Most of the performances changed drastically, but I wouldn’t say it was for the better. It wasn’t really a negative either, it was just curious. Rocky doesn’t come off nearly as punch drunk as he did in the first two movies, and was mostly a lot more civilized and well-spoken, which was generally regarded as a negative thing by everyone around him. Sly had to do a crying scene over Mickey, but nothing about what he did in that scene made much of an impact for me. Burgess Meredith didn’t do very much in the movie. He had about two emotional scenes, first when he was trying to talk Rocky out of fighting Lang in the first place and second when he was dying. Meredith is still fantastic and knocked both of these out, but then he was gone. Talia Shire is a completely different character in this movie, but it’s one I can excuse. I could understand her becoming less shy over the years, but I can’t really get behind Rocky getting better-spoken because the opening montage didn’t show him hitting the books at all. Clubber Lang was a big step down for an opponent for me. He was like a cartoon villain. He was just a gigantic asshole to everyone for no reason, with no motivation for it or any semblance of humanity, so no one would give a shit about him at all. They might have just put a punching bag in the ring with angry eyes drawn on it and a little speaker box that would sling racial slurs at random.
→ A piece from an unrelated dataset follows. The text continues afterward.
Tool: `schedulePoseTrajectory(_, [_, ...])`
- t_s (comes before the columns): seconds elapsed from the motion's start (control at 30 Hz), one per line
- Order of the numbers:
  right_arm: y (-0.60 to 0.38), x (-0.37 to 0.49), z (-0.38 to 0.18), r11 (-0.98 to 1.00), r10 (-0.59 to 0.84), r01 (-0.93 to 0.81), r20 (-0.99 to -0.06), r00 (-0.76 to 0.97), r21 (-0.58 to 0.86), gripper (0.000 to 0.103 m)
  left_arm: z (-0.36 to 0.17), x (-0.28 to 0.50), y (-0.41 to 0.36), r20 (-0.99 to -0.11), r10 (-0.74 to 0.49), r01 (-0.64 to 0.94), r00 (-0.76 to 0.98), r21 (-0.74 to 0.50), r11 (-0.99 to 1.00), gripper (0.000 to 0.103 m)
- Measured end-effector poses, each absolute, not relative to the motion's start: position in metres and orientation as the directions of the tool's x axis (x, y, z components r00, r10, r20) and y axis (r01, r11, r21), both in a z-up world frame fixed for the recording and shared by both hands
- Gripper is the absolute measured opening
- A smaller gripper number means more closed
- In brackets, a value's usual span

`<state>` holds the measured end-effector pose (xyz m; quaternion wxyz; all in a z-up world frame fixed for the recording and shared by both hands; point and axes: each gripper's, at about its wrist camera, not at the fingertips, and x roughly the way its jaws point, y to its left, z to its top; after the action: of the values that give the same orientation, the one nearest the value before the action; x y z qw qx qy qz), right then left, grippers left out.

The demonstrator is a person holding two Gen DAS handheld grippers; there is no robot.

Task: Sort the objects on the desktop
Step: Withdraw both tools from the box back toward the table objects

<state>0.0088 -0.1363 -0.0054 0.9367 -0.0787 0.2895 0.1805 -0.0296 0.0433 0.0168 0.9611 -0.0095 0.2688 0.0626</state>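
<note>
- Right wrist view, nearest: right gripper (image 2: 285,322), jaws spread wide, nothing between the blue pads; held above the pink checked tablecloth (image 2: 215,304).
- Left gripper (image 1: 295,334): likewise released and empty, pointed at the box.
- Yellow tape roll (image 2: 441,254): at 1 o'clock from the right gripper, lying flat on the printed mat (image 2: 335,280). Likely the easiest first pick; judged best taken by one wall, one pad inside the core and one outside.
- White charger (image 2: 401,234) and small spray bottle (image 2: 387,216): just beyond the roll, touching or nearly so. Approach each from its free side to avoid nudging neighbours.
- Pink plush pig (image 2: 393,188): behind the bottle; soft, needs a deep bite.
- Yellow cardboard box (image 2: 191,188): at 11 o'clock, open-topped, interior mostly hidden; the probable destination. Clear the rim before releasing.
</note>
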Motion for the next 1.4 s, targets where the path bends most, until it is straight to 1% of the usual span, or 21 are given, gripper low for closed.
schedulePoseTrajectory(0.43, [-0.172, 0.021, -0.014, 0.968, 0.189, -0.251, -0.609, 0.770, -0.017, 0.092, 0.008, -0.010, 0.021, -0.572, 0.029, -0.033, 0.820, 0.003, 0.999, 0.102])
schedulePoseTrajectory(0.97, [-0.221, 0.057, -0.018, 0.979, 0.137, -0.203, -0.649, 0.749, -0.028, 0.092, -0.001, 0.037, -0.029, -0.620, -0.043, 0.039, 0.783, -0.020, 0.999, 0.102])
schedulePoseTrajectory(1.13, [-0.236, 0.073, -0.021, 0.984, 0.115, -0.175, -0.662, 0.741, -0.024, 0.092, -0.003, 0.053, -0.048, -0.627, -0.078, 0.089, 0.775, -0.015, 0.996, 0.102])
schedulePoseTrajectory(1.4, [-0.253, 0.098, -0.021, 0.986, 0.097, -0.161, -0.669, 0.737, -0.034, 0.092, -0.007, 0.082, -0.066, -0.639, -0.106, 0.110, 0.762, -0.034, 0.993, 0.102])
The Rocky series continues its downward spiral in this movie. It hasn’t yet reached the bottom, or even really become awful movies yet, but it’s definitely on the way. The emotion in the movie never really hit, it was really goofy in parts, some of the characters were the exact opposite of the way that they were when we grew attached to them, and the pattern of the Rocky movies is getting really obvious. I would still say this movie is worth a watch because the final fight of the movie is the best one yet and, come on! Eye of the Tiger, people! I will homoerotically train (in montage form, of course) for an epic battle with you if you dare say this song does not amp you up. Rocky III gets “Eye of the tiger, man” out of “You don’t look so bad to me.”